---- Data section
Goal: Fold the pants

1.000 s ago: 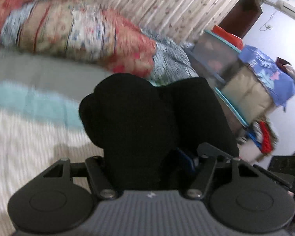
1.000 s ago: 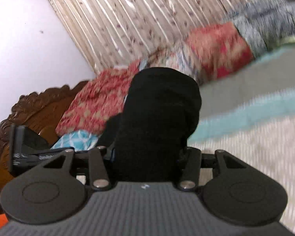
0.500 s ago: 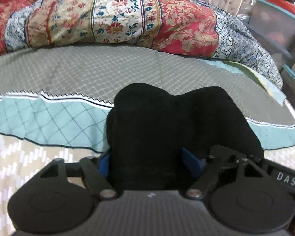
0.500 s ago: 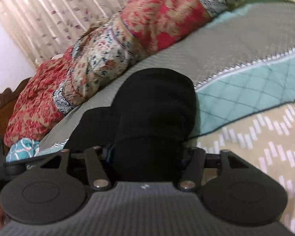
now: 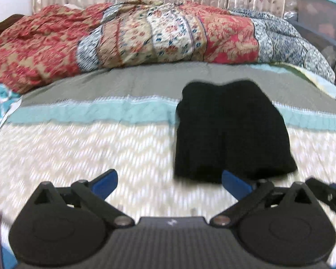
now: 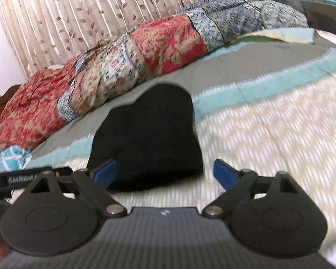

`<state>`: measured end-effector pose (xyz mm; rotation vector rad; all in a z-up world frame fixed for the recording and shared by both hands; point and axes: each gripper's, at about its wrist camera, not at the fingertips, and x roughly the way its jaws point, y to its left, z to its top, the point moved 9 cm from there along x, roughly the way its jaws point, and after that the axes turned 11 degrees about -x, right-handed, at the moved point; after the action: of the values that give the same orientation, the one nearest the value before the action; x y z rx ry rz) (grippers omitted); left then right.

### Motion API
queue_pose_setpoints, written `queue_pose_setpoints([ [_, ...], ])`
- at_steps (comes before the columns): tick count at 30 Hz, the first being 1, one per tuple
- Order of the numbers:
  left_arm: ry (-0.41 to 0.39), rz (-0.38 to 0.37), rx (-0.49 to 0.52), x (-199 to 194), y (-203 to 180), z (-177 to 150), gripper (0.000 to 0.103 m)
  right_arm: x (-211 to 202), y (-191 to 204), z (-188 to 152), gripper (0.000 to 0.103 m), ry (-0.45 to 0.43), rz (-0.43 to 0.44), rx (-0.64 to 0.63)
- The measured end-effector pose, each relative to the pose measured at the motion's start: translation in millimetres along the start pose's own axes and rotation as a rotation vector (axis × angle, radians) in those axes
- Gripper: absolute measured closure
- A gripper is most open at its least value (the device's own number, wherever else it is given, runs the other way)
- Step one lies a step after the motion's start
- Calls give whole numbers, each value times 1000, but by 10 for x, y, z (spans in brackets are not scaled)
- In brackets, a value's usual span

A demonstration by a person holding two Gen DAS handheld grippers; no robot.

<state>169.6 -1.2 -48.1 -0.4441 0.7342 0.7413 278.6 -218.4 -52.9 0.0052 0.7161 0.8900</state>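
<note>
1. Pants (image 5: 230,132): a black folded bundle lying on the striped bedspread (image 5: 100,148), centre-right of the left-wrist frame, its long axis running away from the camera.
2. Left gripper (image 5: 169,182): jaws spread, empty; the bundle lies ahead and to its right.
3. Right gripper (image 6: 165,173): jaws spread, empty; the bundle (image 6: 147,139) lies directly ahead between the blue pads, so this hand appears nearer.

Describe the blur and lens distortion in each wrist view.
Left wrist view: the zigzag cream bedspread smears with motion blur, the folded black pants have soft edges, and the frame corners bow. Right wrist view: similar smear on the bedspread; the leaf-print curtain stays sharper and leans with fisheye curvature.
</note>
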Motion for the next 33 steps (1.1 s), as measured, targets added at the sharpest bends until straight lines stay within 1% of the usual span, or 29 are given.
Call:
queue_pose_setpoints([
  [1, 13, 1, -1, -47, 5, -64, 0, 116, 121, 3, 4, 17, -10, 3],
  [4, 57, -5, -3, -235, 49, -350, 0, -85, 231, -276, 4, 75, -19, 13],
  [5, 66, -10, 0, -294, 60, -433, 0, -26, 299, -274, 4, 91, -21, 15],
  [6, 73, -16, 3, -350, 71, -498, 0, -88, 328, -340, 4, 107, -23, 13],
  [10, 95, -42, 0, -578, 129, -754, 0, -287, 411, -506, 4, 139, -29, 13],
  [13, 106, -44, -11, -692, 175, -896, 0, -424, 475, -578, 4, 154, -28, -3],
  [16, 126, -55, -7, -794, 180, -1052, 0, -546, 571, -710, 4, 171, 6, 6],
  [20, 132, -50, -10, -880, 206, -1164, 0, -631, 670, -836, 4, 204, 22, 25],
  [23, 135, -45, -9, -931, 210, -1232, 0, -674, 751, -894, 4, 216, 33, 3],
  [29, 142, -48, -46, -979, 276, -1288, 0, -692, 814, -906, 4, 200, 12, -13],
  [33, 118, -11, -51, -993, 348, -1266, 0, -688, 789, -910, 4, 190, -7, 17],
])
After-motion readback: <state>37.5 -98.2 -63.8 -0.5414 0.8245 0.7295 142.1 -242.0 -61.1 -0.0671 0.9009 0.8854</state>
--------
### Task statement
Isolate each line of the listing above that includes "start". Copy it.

### Written response
- The measured end-effector pose, each relative to the pose measured at the motion's start: translation in millimetres along the start pose's own axes and rotation as a rotation vector (axis × angle, radians) in those axes
- Step one lies a step after the motion's start

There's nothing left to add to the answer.